Ma il maestro non li molla, e compie uno dei suoi gesti più tipici: si avvicinò. Si fa più vicino…

Sono 40 giorni che parla del Regno e loro ancora non capiscono, eppure Gesù non si stanca di avvicinarsi e spiegare.

È Dio che bussa alla porta dell’umano, e la porta dell’umano è il cuore. E se io non apro, “lui alla porta mi lascia un fiore” (Turoldo).

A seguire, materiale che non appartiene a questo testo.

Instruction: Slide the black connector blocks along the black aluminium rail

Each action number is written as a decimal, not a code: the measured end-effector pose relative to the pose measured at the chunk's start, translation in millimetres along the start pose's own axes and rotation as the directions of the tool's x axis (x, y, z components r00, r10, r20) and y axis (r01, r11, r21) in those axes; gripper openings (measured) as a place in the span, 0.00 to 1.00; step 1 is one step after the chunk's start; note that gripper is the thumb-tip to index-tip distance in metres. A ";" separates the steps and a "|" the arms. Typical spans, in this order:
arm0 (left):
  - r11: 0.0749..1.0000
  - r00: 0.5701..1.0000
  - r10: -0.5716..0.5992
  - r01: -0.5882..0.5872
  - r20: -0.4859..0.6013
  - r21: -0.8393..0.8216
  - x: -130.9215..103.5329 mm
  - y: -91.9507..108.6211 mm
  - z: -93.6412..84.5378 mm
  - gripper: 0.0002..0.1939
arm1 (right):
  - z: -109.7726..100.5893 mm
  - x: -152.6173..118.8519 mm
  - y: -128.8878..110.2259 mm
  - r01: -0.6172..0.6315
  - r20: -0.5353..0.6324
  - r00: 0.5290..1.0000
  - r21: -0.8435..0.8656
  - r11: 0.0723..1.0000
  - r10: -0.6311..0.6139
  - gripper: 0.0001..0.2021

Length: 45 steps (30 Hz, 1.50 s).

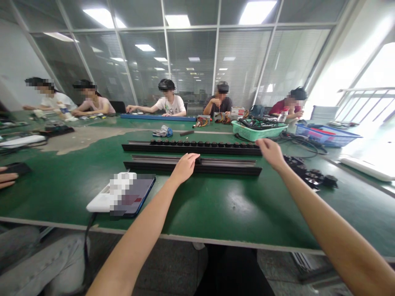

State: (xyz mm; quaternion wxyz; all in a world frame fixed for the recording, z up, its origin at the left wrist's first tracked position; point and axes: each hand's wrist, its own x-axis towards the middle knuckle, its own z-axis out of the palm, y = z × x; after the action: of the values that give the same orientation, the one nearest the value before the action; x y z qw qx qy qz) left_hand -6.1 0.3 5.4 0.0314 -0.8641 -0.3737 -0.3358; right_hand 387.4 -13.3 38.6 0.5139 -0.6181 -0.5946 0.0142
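Observation:
Two long black rails lie side by side across the green table. My left hand point(184, 167) is at the middle of the near rail point(228, 168), its fingers pressed together against a small black block point(198, 160) seated in the channel. My right hand point(270, 151) is closed at the right end of the far rail point(191, 149). What its fingers hold, if anything, is hidden. A row of black blocks point(206, 144) fills most of the far rail. More loose black parts point(314, 177) lie in a pile to the right of my right forearm.
A white device point(103, 199) and a dark tablet-like slab point(140, 193) lie left of my left forearm. Behind my right hand stand a green basket point(259, 132) of cables and a blue basket point(327, 135). A cloth point(163, 131) lies beyond the rails. Several people sit across the table.

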 end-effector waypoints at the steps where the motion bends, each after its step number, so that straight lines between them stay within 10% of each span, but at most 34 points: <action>1: 1.000 1.000 -0.006 0.006 -0.010 0.007 -0.2 -1.0 -0.1 0.24 | 18.0 -6.0 -23.0 0.099 0.064 0.993 0.000 0.995 -0.098 0.19; 7: 0.988 0.999 0.019 -0.012 -0.043 0.155 -3.0 -5.2 -4.8 0.23 | 129.6 -66.1 -122.0 0.461 0.447 0.789 0.023 0.887 -0.422 0.20; 12: 0.966 0.997 -0.046 0.062 -0.068 0.250 -4.4 -7.6 -9.4 0.19 | 171.7 -92.8 -147.9 0.527 0.469 0.761 -0.045 0.849 -0.448 0.22; 45: 0.958 0.987 -0.157 0.157 -0.021 0.240 -5.4 -0.3 -11.3 0.16 | 174.9 -87.6 -135.9 0.459 0.425 0.807 -0.015 0.889 -0.410 0.23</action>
State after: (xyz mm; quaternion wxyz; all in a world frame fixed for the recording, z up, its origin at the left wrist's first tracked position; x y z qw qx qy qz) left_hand -15.3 -6.3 10.8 0.1096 -0.8212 -0.4790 -0.2901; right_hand 154.0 -2.9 -7.3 0.3302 -0.4774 -0.8142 -0.0091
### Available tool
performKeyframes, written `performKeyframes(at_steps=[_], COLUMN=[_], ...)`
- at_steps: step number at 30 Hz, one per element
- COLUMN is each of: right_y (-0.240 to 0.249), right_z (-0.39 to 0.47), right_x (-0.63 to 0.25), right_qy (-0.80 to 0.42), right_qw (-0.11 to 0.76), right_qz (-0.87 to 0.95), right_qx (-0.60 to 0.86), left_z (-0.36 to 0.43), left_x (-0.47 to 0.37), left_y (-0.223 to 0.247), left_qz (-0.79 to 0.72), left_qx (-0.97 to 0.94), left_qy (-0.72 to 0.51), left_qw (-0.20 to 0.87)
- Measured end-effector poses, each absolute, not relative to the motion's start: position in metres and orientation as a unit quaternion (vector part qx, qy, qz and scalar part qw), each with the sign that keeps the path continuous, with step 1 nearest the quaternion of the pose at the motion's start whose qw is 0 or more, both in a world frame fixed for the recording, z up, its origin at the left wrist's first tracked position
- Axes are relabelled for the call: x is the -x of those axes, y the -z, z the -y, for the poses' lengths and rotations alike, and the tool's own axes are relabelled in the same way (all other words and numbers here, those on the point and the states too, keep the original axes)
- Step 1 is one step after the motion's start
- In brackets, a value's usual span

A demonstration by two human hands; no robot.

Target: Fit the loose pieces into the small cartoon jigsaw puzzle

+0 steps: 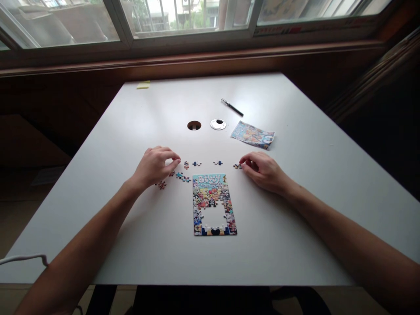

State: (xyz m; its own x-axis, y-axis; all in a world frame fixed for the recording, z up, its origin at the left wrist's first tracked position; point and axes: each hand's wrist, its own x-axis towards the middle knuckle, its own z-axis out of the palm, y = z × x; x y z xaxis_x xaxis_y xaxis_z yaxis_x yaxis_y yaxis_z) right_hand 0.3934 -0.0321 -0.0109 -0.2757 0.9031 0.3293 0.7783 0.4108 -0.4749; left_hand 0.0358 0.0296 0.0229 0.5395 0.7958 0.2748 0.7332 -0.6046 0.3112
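Note:
A jigsaw puzzle (215,192) lies flat near the middle of the table, its frame and upper part joined and a gap in its lower middle. Left of it, my left hand (157,165) hovers beside loose pieces (180,176), thumb and forefinger curved with a gap between them and nothing seen in them. On the right, my right hand (262,169) has its fingertips at small dark pieces (237,166); whether it grips one is too small to tell. More loose pieces (217,162) lie above the puzzle.
A creased picture sheet (253,134) lies behind my right hand, with a black pen (232,107) farther back. Near them are a round metal cover (218,124) and a cable hole (194,125). A yellow note (143,85) sits at the white table's (164,253) far left.

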Motion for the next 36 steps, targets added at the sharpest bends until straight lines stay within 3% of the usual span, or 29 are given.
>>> performKeyframes(at_steps=[16, 27, 36], right_y=[0.011, 0.009, 0.010], right_z=[0.031, 0.031, 0.031], right_x=[-0.397, -0.397, -0.397], right_qy=[-0.115, -0.113, -0.114], right_qw=[0.271, 0.257, 0.259], right_qz=[0.804, 0.812, 0.813], right_qx=[0.516, 0.512, 0.508], left_z=[-0.024, -0.023, -0.020], left_x=[0.011, 0.028, 0.004], left_y=[-0.031, -0.050, -0.024], left_qz=[-0.361, -0.337, -0.369], left_qx=[-0.915, -0.916, -0.911], left_qy=[-0.153, -0.039, -0.159], left_qw=[0.098, 0.215, 0.097])
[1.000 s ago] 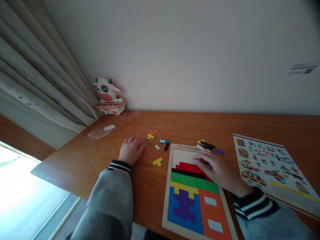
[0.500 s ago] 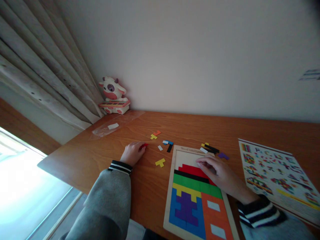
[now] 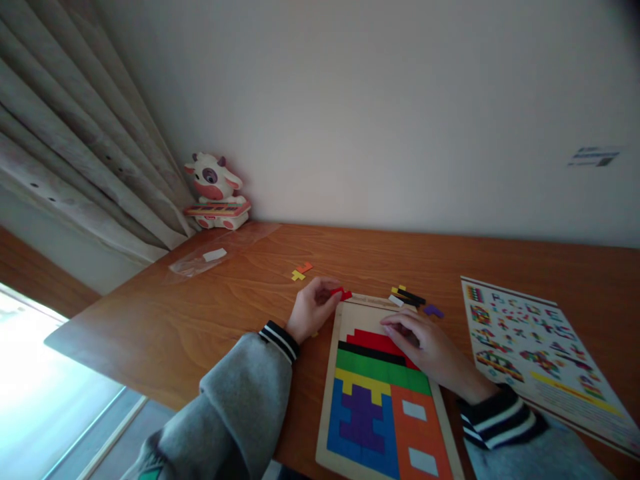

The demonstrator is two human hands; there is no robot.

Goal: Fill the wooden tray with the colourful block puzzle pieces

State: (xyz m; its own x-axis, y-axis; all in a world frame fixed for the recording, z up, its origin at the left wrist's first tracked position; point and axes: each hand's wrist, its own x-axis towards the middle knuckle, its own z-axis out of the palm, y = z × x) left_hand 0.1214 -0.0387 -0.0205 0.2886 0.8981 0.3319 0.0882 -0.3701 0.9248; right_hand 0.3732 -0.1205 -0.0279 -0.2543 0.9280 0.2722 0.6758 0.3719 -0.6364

So che tornerà, perché non dubita di me. Loro sì, dubitano, anche di se stessi. Ma i dubbi non hanno mai raffreddato il cuore di Dio.

L’ultima, la suprema pedagogia di Gesù è così semplice: “avvicinarsi sempre, confortare e incalzare”, sussurrare al cuore, e soprattutto stare insieme a loro: io sono con voi, tutti i giorni, anche davanti alle porte chiuse, quando ti ingoia la notte e quando ti pare di volare. E poi l’invio: andate in tutto il mondo e annunciate.

Affida la fede e la parola di vita a discepoli che hanno un peso sul cuore, eppure: andate e battezzate, immergete ogni vita nell’oceano di vita.

Fatelo “nel nome del Padre”: amore in ogni amore; “nel nome del Figlio”: il più bello tra i nati di donna; “nel nome dello Spirito”: vento che ci fa tutti vento nel suo Vento.

I nomi che Gesù sceglie per dire la Trinità sono nomi di famiglia, di affetto, nomi che abbracciano. Perché Dio non è solitudine ma abbraccio, attrazione, incontro, connessione.

Come tutti i dogmi, anche quello della Trinità non è un freddo distillato di concetti, ma contiene la sapienza del vivere, la sapienza ultima sulla vita e sulla morte. Ed è questa: in principio a tutto, nell’infinito del cosmo e nel minimo del cuore, in cielo come sulla terra, sta una comunione; all’origine, un legame.

La Trinità è Dio che genera e presiede a ogni nascita. Infatti l’essere umano non è creato solo a immagine del Padre, ma anche a immagine del Figlio, volto alto e puro dell’uomo; e a immagine dello Spirito, respiro al primo Adamo.

Non siamo semplicemente a somiglianza di Dio, ma di più, a immagine e somiglianza della Trinità, sapienza del vivere e del generare.

Allora posso finalmente capire perché sto bene quando sono con chi mi vuole bene; posso capire perché sto male quando sono isolato e senza legami: è la mia natura profonda che si esprime, è la nostra divina origine che reclama e domanda di respirare, di ritornare intera, nell’abbraccio: “ci si abbraccia per ritornare interi” (A. Merini).

Io sono con voi fino alla fine. Non dimentichiamo mai questa frase, non lasciamola avvizzire. Sarò con voi, senza condizioni e senza clausole, dentro le solitudini e dentro l’amore, nel dolore e nella felicità, a fare storia nella vostra storia. Per questo il vangelo è affidato a undici pescatori illetterati, che non hanno capito molto di Gesù, ma lo hanno molto amato. Piccoli su quel monte, ma abbracciati, dentro un calore, un respiro, un vento in cui naviga, senza più ansia alcuna, l’intero creato.